**EXERCISE AIM**
Repeat every entry word for word, skipping the pictures.

**RECORDS TO USE**
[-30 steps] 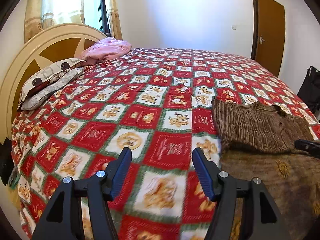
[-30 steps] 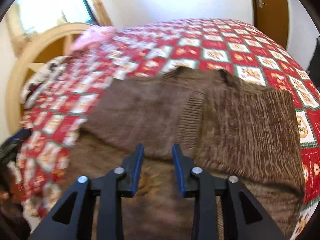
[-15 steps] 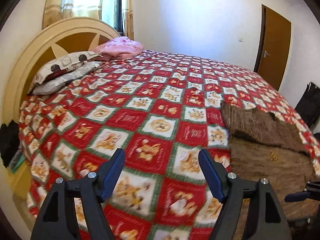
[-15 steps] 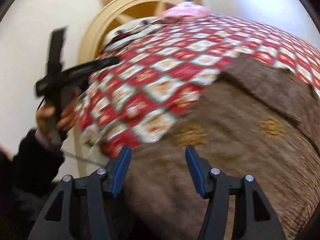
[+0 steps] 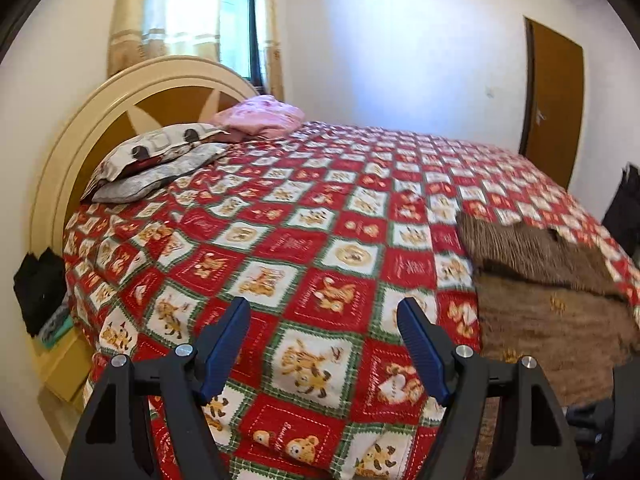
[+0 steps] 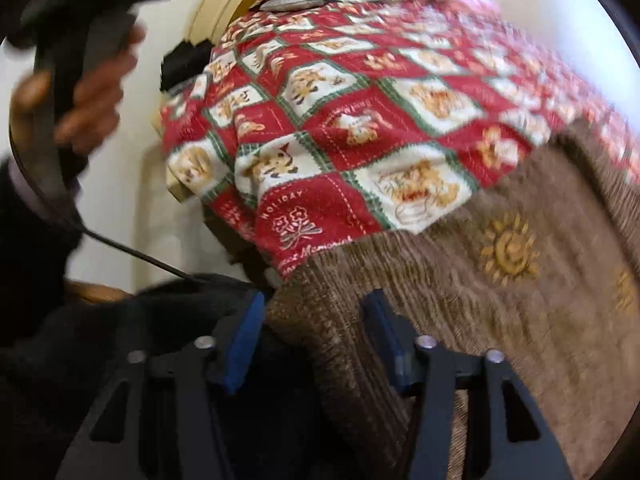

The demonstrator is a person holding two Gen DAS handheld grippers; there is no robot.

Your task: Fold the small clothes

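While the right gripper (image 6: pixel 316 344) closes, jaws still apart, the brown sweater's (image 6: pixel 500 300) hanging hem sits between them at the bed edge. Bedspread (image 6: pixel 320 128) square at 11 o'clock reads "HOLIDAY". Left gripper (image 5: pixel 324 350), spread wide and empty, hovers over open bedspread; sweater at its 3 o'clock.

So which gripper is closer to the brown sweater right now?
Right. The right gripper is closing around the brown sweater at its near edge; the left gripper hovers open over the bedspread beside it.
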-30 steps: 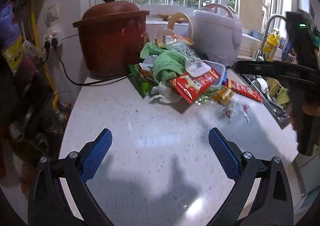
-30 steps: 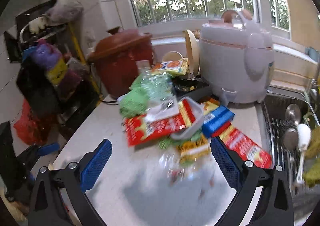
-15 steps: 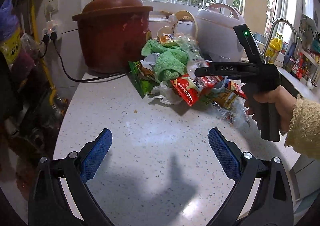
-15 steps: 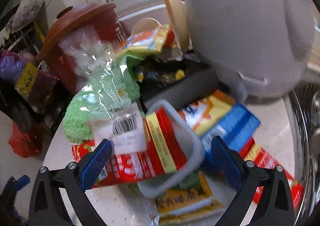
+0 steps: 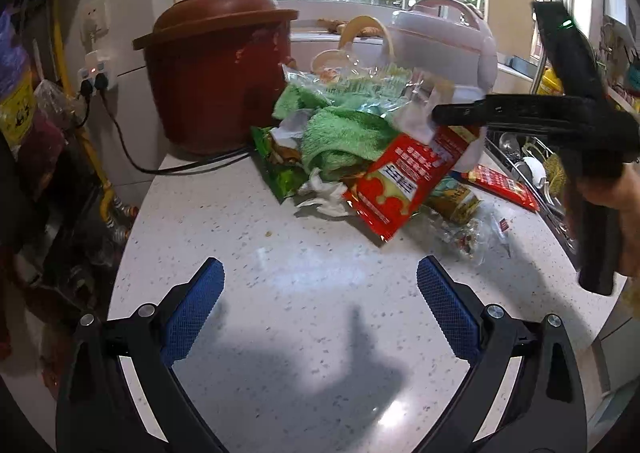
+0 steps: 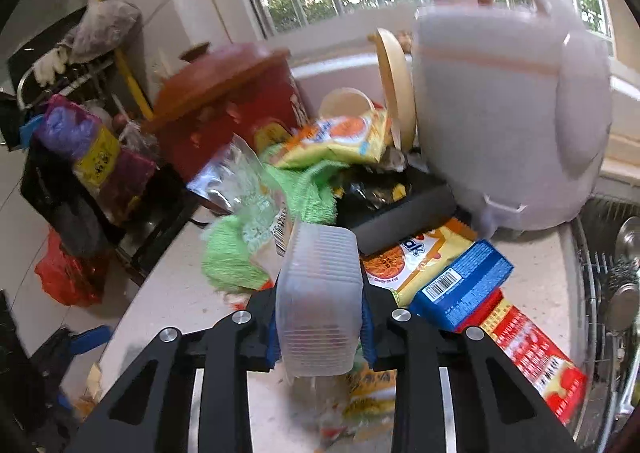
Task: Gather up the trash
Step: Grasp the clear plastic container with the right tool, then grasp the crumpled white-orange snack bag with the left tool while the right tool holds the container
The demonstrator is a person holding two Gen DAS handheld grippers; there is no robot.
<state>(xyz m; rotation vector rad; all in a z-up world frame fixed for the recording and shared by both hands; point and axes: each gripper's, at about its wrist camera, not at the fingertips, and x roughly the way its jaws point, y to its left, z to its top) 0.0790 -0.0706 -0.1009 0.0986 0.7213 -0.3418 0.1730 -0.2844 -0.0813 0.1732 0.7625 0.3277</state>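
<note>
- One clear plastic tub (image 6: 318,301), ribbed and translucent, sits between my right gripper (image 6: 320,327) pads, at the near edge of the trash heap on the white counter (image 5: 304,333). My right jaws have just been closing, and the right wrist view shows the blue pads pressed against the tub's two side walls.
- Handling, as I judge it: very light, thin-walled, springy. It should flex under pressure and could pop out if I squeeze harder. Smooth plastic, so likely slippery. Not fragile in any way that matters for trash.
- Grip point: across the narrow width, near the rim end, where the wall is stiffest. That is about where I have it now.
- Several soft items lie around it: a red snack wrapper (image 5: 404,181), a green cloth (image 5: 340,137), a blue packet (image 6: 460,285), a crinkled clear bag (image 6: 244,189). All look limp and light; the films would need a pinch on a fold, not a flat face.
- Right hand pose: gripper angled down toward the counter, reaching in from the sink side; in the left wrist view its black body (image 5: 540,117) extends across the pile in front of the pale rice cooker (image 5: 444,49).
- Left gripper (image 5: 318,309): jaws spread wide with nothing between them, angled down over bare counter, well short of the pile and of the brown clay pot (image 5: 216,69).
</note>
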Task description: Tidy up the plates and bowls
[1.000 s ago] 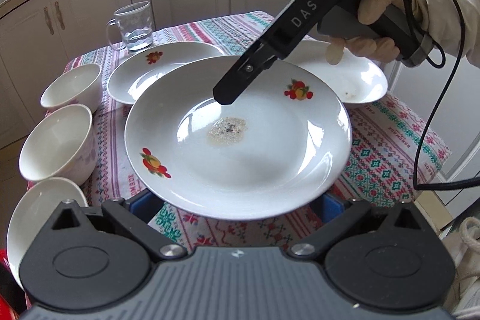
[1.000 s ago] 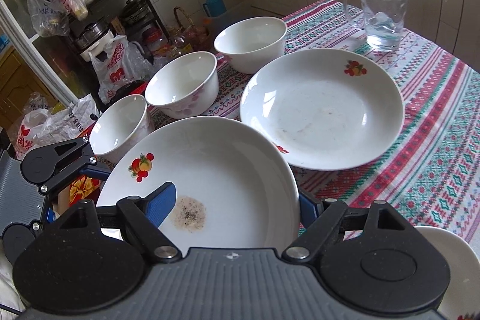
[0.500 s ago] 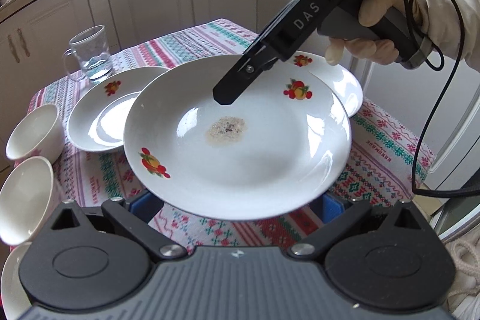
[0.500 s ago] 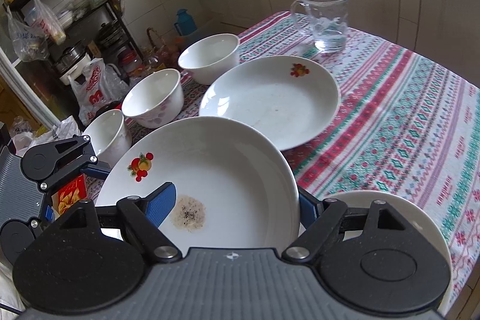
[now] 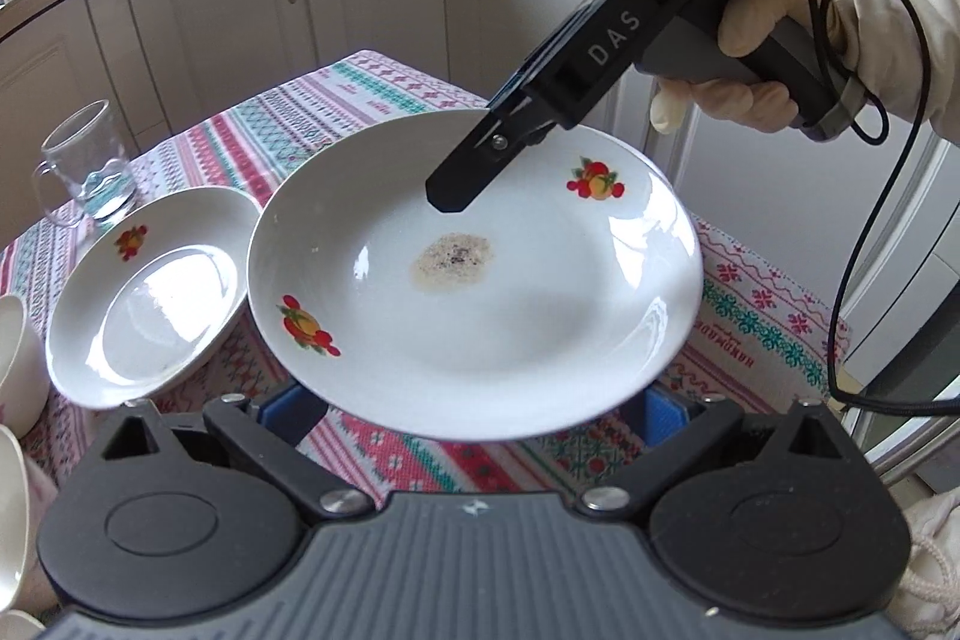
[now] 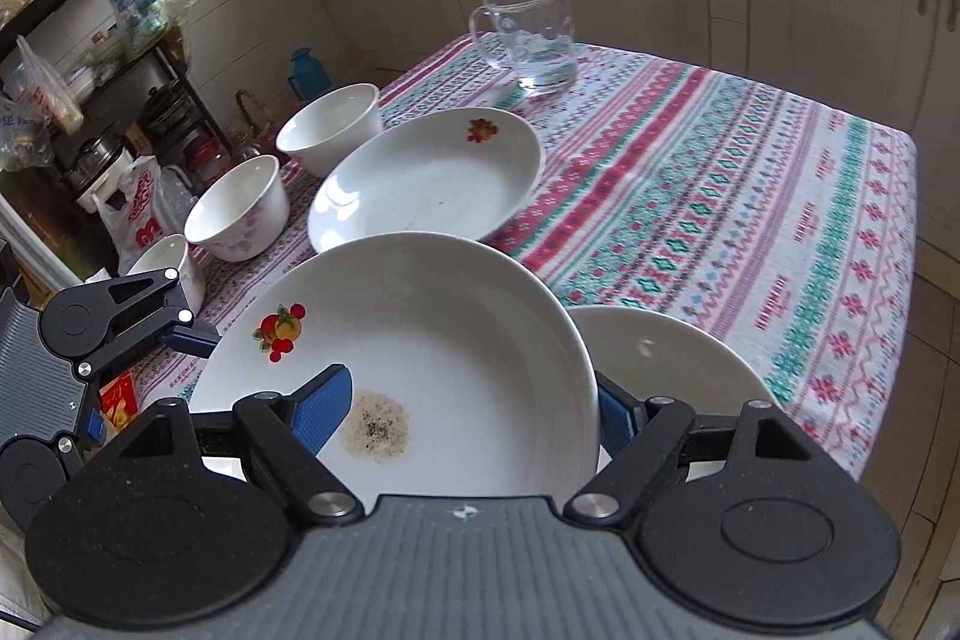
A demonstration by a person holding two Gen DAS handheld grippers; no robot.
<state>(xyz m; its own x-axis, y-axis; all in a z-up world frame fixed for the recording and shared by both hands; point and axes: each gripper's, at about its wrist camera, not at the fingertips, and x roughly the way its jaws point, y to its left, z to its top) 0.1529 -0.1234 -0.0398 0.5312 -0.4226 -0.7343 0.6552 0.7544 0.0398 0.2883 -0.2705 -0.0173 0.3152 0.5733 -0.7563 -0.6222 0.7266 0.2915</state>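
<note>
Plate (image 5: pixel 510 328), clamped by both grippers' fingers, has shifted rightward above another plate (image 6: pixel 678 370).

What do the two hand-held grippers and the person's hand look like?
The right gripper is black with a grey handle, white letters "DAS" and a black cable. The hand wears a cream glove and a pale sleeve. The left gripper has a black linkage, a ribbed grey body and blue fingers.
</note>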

**EXERCISE OUTPUT**
[-30 steps] 
[-30 steps] 
[-15 steps] 
[-15 steps] 
[+0 steps] 
[+0 steps] 

The demonstrator is a person holding two Gen DAS handheld grippers; there is no robot.

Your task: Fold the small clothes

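While the right gripper (image 6: pixel 316 344) closes, jaws still apart, the brown sweater's (image 6: pixel 500 300) hanging hem sits between them at the bed edge. Bedspread (image 6: pixel 320 128) square at 11 o'clock reads "HOLIDAY". Left gripper (image 5: pixel 324 350), spread wide and empty, hovers over open bedspread; sweater at its 3 o'clock.

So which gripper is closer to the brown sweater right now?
Right. The right gripper is closing around the brown sweater at its near edge; the left gripper hovers open over the bedspread beside it.
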-30 steps: 
-30 steps: 
-15 steps: 
-15 steps: 
+0 steps: 
+0 steps: 
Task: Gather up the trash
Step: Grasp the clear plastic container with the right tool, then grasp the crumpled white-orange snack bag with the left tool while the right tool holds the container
The demonstrator is a person holding two Gen DAS handheld grippers; there is no robot.
<state>(xyz m; rotation vector rad; all in a z-up world frame fixed for the recording and shared by both hands; point and axes: each gripper's, at about its wrist camera, not at the fingertips, and x roughly the way its jaws point, y to its left, z to its top) 0.0790 -0.0706 -0.1009 0.0986 0.7213 -0.3418 0.1730 -0.2844 -0.0813 0.1732 0.7625 0.3277</state>
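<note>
- One clear plastic tub (image 6: 318,301), ribbed and translucent, sits between my right gripper (image 6: 320,327) pads, at the near edge of the trash heap on the white counter (image 5: 304,333). My right jaws have just been closing, and the right wrist view shows the blue pads pressed against the tub's two side walls.
- Handling, as I judge it: very light, thin-walled, springy. It should flex under pressure and could pop out if I squeeze harder. Smooth plastic, so likely slippery. Not fragile in any way that matters for trash.
- Grip point: across the narrow width, near the rim end, where the wall is stiffest. That is about where I have it now.
- Several soft items lie around it: a red snack wrapper (image 5: 404,181), a green cloth (image 5: 340,137), a blue packet (image 6: 460,285), a crinkled clear bag (image 6: 244,189). All look limp and light; the films would need a pinch on a fold, not a flat face.
- Right hand pose: gripper angled down toward the counter, reaching in from the sink side; in the left wrist view its black body (image 5: 540,117) extends across the pile in front of the pale rice cooker (image 5: 444,49).
- Left gripper (image 5: 318,309): jaws spread wide with nothing between them, angled down over bare counter, well short of the pile and of the brown clay pot (image 5: 216,69).
</note>
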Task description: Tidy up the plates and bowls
[1.000 s ago] 
[1.000 s ago] 
[0.500 s ago] 
[0.500 s ago] 
[now] 
[now] 
A demonstration by a person holding two Gen DAS handheld grippers; no robot.
<state>(xyz m; its own x-axis, y-axis; all in a z-up world frame fixed for the recording and shared by both hands; point and axes: each gripper's, at about its wrist camera, not at the fingertips, and x roughly the way its jaws point, y to its left, z to its top) 0.1529 -0.1234 -0.0398 0.5312 -0.4226 -0.7343 0.6552 0.7544 0.0398 0.2883 -0.2705 -0.0173 0.3152 0.5733 -0.7563 -0.6222 0.7266 0.2915</state>
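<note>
Plate (image 5: pixel 510 328), clamped by both grippers' fingers, has shifted rightward above another plate (image 6: pixel 678 370).

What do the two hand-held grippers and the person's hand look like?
The right gripper is black with a grey handle, white letters "DAS" and a black cable. The hand wears a cream glove and a pale sleeve. The left gripper has a black linkage, a ribbed grey body and blue fingers.
</note>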

No more work remains for this exercise.